Logan falava muito sobre isso, sobre como achava possível que um dia nossas crianças pudessem ser parte da sociedade lá fora. Eu, no entanto, não encorajava essas ideias. Este não era mais um mundo de humanos, essa era outra coisa que ele precisava aceitar.
— Talvez — falei vagamente, na esperança de encerrar o assunto. E fiquei aliviado quando isso pareceu acontecer, embora ainda restassem pensamentos irritantes para pipocar em minha cabeça ao longo do dia.

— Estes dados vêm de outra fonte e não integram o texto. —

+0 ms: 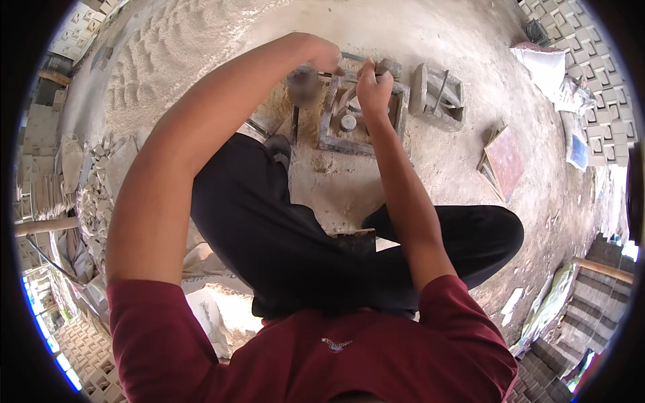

                Continuidade. Aquele era um tópico que me perturbava, especialmente agora. Nunca achei que eu fosse algo que valesse a pena ser perpetuado. Meus genes, meus valores, minha maneira de ver o mundo. Eu valorizava e tinha orgulho de tudo isso, mas sempre achei arrogância querer distinguir minhas maneiras em outra pessoa. Logan, porém... Às vezes ele me parecia um espelho onde eu me refletia e enxergava mais coisas do que estava preparado para ver. E durante o jantar, horas mais tarde, vi que a obstinação da qual sempre me orgulhei em mim mesmo — e que nele eu gostava de chamar de teimosia — era uma delas.
                — Vou ficar um tempo a mais lá fora — disse, enquanto a atenção dos outros estava dispersa o bastante para nos dar um pouco de privacidade. — Depois que os outros voltarem com os mantimentos que eu reunir para vocês, vou me encontrar com Estrela e Lindsay e nós três... Nós vamos ficar fora. Talvez um mês seja suficiente para o que eu quero fazer.
                — Um mês? Suficiente para quê?
                Eu estava alarmado. Odiava o jeito que Logan tinha de resolver as coisas e depois me comunicar com ar de quem estava pedindo permissão, quando eu sabia perfeitamente que ele já tinha tudo arquitetado e não estava disposto a ser convencido do contrário. Restava saber que droga ele estava planejando agora. Senti a raiva brotando quando comecei a adivinhar que meu sossego estaria definitivamente comprometido depois que ele dissesse o que pretendia, afinal.
                — Vou descobrir como estão as coisas para os humanos lá fora. Quero saber se temos chance de dar a Lindsay e John uma parte de seu mundo de volta.
                Ele só podia estar maluco. Minha garotinha, Estrela e... Ele! Indo embora? Não. Aquilo que eu estava lutando para não admitir, as dúvidas que há semanas começaram a nascer em mim feito ervas daninhas, tudo se juntou para formar em minha mente uma única resolução que não hesitei em comunicar ao meu garoto:
                — Você não está indo a lugar nenhum.



[1] Martin Riggs é o personagem de Mel Gibson nos filmes Máquina Mortífera; e John McClane é interpretado por Bruce Willis nas diversas (e eletrizantes) sequências de Duro de Matar. Ambos têm o hábito de bancar os durões e rejeitar ajuda profissional, mesmo quando muito necessária. Obviamente, eles estão muito bem acompanhados por outros personagens da mesma linha, por isso Jeb diz que é um clichê.